在很多行業當中，我們需要對行業進行分析，就需要對這個行業的數據進行分類，匯總，及時分析行業的數據，對於公司未來的發展，有很好的參照和橫向對比。面前通過網絡進行數據獲取是一個很有效而且快捷的方式。
首先我們來簡單的介紹一下，利用java對網頁數據進行抓取的一些步驟，有不足的地方，還望指正，哈哈。屁話不多說了。

其實一般分為以下不足：
1：通過HttpClient請求到達某網頁的url訪問地址（特別需要注意的是請求方式）
2：獲取網頁源碼
3：查看源碼是否有我們需要提取的數據
4：對源碼進行拆解，一般使用分割，正則或者第三方jar包
5：獲取需要的數據對自己創建的對象賦值
6：數據提取保存

下面簡單的說一下在提取數據中的部分源碼，以及用途：

 /**
     * 向指定URL發送GET方法的請求
     *
     * @param url
     *            發送請求的URL
     * @param param
     *            請求參數，請求參數應該是 name1=value1&name2=value2 的形式。
     * @return URL 所代表遠程資源的響應結果
     */
    public static String sendGet(String url, String param) {
        String result = "";
        BufferedReader in = null;
        try {
            String urlNameString = url;
            URL realUrl = new URL(urlNameString);
            // 打開和URL之間的連接
            URLConnection connection = realUrl.openConnection();
            // 設置通用的請求屬性
            connection.setRequestProperty("accept", "*/*");
            connection.setRequestProperty("connection", "Keep-Alive");
            connection.setRequestProperty("user-agent",
                    "Mozilla/4.0 (compatible; MSIE 6.0; Windows NT 5.1;SV1)");
            // 建立實際的連接
            connection.connect();
            // 獲取所有響應頭字段
            Map<String, List<String>> map = connection.getHeaderFields();

            // 定義 BufferedReader輸入流來讀取URL的響應
            in = new BufferedReader(new InputStreamReader(
                    connection.getInputStream())); //這里如果出現亂碼，請使用帶編碼的InputStreamReader構造方法，將需要的編碼設置進去
            String line;
            while ((line = in.readLine()) != null) {
                result += line;
            }
        } catch (Exception e) {
            System.out.println("發送GET請求出現異常！
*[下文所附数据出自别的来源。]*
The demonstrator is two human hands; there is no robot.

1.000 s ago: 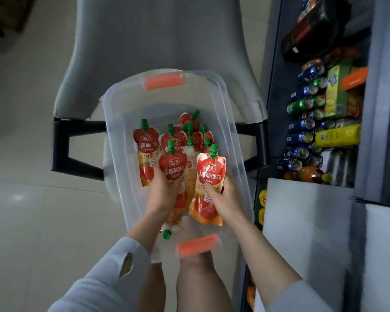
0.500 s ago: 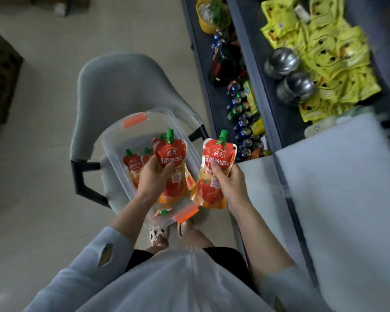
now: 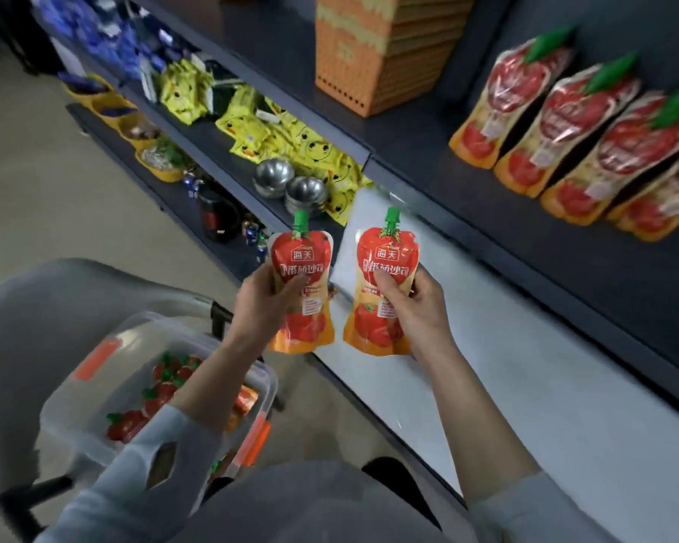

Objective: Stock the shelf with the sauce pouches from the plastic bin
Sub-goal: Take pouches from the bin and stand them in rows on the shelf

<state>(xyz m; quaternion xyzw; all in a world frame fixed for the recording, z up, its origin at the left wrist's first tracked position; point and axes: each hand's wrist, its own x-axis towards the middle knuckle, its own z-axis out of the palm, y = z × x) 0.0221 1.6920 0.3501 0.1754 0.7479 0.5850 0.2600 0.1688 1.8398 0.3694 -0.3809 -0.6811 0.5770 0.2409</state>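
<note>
My left hand [image 3: 261, 303] grips a red tomato sauce pouch [image 3: 304, 264] with a green cap, held upright. My right hand [image 3: 416, 307] grips a second sauce pouch [image 3: 385, 276] the same way, just to the right of the first. Both pouches hang in front of the shelves, above a white shelf board [image 3: 526, 370]. The clear plastic bin [image 3: 75, 409] with orange latches sits on a grey chair at lower left, with several pouches [image 3: 161, 389] inside. A row of several stocked pouches [image 3: 565, 131] stands on the dark upper shelf [image 3: 467, 178] at right.
An orange box [image 3: 381, 49] stands on the upper shelf left of the stocked row. Yellow snack packets [image 3: 283, 131] and two steel bowls [image 3: 291, 186] fill the middle shelf. A dark bottle [image 3: 216, 217] and cans sit lower down. The grey chair [image 3: 48, 307] stands at left.
Both hands have lifted their pouches out of the bin and up toward the shelves. The view has swung up from the bin to the shelf with the stocked row.
</note>
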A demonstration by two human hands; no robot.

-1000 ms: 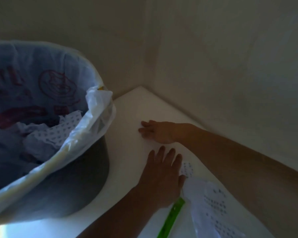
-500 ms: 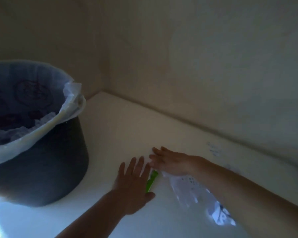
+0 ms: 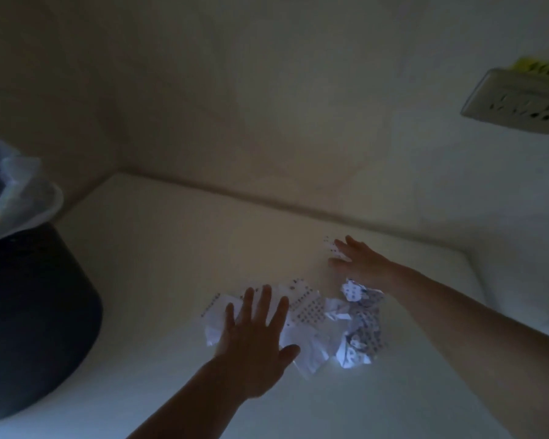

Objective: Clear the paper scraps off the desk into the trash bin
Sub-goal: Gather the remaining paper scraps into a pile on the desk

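Note:
A pile of crumpled white paper scraps [image 3: 339,324] with printed dots lies on the white desk [image 3: 159,255]. My left hand [image 3: 254,337] is flat, fingers spread, over the pile's left part. My right hand [image 3: 360,261] reaches further back with fingers apart, its fingertips on a small dotted scrap [image 3: 332,247]. The dark trash bin [image 3: 29,315] with a pale plastic liner [image 3: 23,198] stands on the desk at the far left, well apart from both hands.
The desk sits in a corner with walls behind and to the left. A wall socket [image 3: 517,103] is at upper right. The desk's right edge runs near my right forearm. The light is dim.
The view has swung right, away from the bin. Both hands have moved right across the desk onto the scraps. The green ruler seen earlier is out of sight.

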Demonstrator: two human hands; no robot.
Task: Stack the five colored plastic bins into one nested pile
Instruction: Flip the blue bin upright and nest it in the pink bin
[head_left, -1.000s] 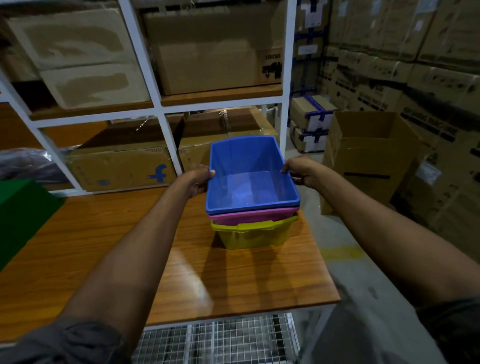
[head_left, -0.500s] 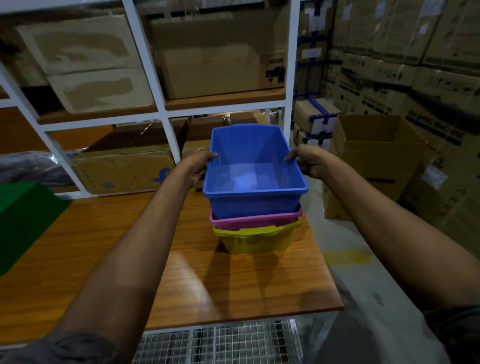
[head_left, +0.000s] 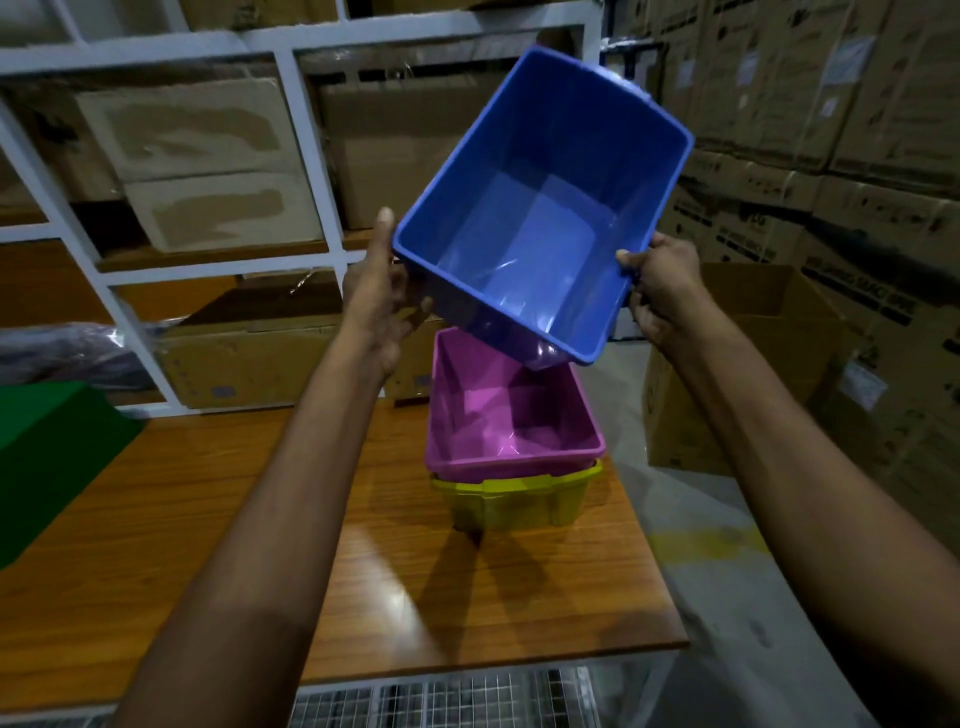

" + e);
            e.printStackTrace();
        }
        // 使用finally塊來關閉輸入流
        finally {
            try {
                if (in != null) {
                    in.close();
                }
            } catch (Exception e2) {
                e2.printStackTrace();
            }
        }
        return result;
    }

解析存儲數據

public Bid getData(String html) throws Exception {
        //獲取的數據，存放在到Bid的對象中，自己可以重新建立一個對象存儲
        Bid bid = new Bid();
        //采用Jsoup解析
        Document doc = Jsoup.parse(html);
        //  System.out.println("doc內容" + doc.text());
        //獲取html標簽中的內容tr
        Elements elements = doc.select("tr");
        System.out.println(elements.size() + "****條");
       //循環遍歷數據
        for (Element element : elements) {
            if (element.select("td").first() == null){
                continue;
            }
            Elements tdes = element.select("td");
            for(int i = 0; i < tdes.size(); i++){
               this.relation(tdes,tdes.get(i).text(),bid,i+1);
            }
        }
        return bid;
    }

得到的數據

Bid {
    h2 = '詳見內容', 
      itemName = '訴訟服務中心設備采購',
      item = '貨物/辦公消耗用品及類似物品/其他辦公消耗用品及類似物品', 
      itemUnit = '詳見內容', 
      areaName = '港北區', 
      noticeTime = '2018年10月22日 18:41',
      itemNoticeTime = 'null',
      itemTime = 'null',
      kaibiaoTime = '2018年10月26日 09:00', 
      winTime = 'null',
      kaibiaoDiDian = 'null', 
      yusuanMoney = '￥67.00元（人民幣）', 
      allMoney = 'null', 
      money = 'null', 
      text = ''
}

免責聲明！

本站轉載的文章為個人學習借鑒使用，本站對版權不負任何法律責任。如果侵犯了您的隱私權益，請聯系本站郵箱yoyou2525@163.com刪除。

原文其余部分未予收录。